Sempre que o papa retorna de uma viagem internacional, ele concede uma entrevista aos jornalistas que o acompanham no voo. Uma prática iniciada por Paulo VI, em 1965, que todos os sucessores acabaram adotando. Termina uma vista, o pontífice já sabe que tem um encontro marcado com seus entrevistadores.

Nessa ocasião, o líder da Igreja Católica geralmente faz um balanço da viagem que acabou de realizar. No caso de Francisco, além de seguir esse protocolo, ele ousa um pouco mais ao permitir que os vaticanistas explorem outros temas. Não foi diferente dessa vez, quando ele se despediu da Eslováquia, na última quarta-feira (15).

Entre muitas perguntas requentadas, que sempre abordam temas polêmicos, os profissionais de imprensa aproveitam para pedir ao pontífice que esclareça alguns de seus posicionamentos. Depois de um ano sem viagens, por causa da pandemia, todos aguardavam ansiosamente por essas respostas.

Uma delas estava ligada ao documentário Francesco, do diretor Evgeny Afineevsky, lançado em 2020, no qual o papa faz uma declaração sobre a união civil entre pessoas do mesmo sexo. A seguinte dúvida veio à tona: afinal, o que Francisco pensa a respeito disso, sem os filtros de edição?
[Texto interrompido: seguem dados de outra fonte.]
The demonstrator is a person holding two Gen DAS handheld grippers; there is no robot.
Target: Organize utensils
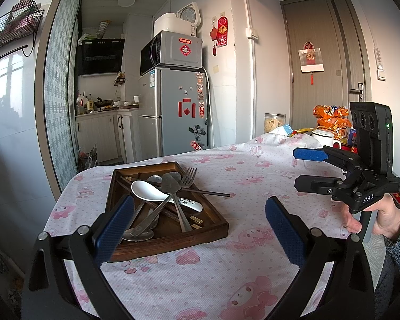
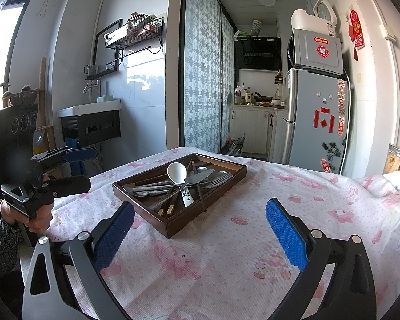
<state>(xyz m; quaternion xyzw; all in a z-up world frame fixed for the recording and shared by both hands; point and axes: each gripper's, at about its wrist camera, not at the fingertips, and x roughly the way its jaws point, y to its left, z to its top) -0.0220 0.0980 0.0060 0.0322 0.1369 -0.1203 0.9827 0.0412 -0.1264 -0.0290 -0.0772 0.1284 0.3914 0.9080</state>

A resposta é simples: ele pensa o que seus antecessores pensam, só que, de maneira mais clara, faz questão de enfatizar que respeita a autonomia do Estados em relação à questão. Diz que o matrimônio, segundo o parecer da Igreja, por se tratar de um sacramento imutável, só pode ocorrer entre homem e mulher.

Por outro lado, trata a união gay, chancelada pela legislação dos países, como algo que está fora da sua alçada. Diferencia uma coisa da outra. Explica que é importante a todas as pessoas (não só aos LGBT’s) que se associam de maneira estável o acesso a garantias (saúde, herança, etc.). Trata o caso como respeito aos direitos humanos. Em outras palavras, o pontífice enfatiza que no sacramento não se toca, mas demonstra que não cabe a ele interferir no que ocorre fora da Igreja.

O papa, além de líder espiritual, é um chefe de Estado, cuja jurisdição não ultrapassa os limites religiosos e a pequena parcela de terra que está sob seu domínio. Ele é soberano do Estado da Cidade do Vaticano, não mais um príncipe que detém parte da península itálica e exerce uma influência política capaz de interferir no ordenamento jurídico dos países, como já ocorreu no passado. Além disso, ele depende da boa relação com os Estados para garantir a presença e a sobrevivência da própria instituição que governa.

Do ponto de vista teológico, ele também é um conselheiro universal. E muitos pontífices usaram dessa prerrogativa para opinar sobre a questão, inclusive o seu antecessor direito, o papa Bento XVI.

Não é o caso de Francisco. Ele prefere adotar uma linha de conciliação com os governos para garantir que a instituição exerça uma influência maior nas próximas décadas, frente aos desafios que virão. Os frutos desse tipo de postura já começam a aparecer, e a Igreja Católica, no futuro, poderá se beneficiar deles.

É preciso admitir que o papa atual dá um passo além e vê nisso uma forma não só de reforçar que a Igreja Católica respeita o Estado laico – com o qual o papado contemporâneo tem tentado dialogar -, mas que essas pessoas não podem ser vistas como fiéis “de segunda categoria” por causa de sua orientação sexual. A doutrina não muda, e justamente porque ela não muda, Francisco se sente no dever de acolhê-las e tratá-las de maneira mais humana.